As the lines appear below, please set them down exactly, starting at the first and finishing with the one containing "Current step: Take".

───── RAW DATA ─────

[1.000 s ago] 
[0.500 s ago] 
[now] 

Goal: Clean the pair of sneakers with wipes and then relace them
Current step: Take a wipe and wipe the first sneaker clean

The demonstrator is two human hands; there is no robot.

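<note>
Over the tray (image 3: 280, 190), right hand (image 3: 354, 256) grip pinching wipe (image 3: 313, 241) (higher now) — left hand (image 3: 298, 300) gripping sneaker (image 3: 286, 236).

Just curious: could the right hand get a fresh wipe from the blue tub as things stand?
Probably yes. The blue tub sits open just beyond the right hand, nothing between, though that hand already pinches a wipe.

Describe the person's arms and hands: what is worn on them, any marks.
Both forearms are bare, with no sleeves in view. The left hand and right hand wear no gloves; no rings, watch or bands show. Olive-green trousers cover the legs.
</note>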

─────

SOLUTION TO THIS PROBLEM ▸
[1.000 s ago] 
[0.500 s ago] 
[now] 

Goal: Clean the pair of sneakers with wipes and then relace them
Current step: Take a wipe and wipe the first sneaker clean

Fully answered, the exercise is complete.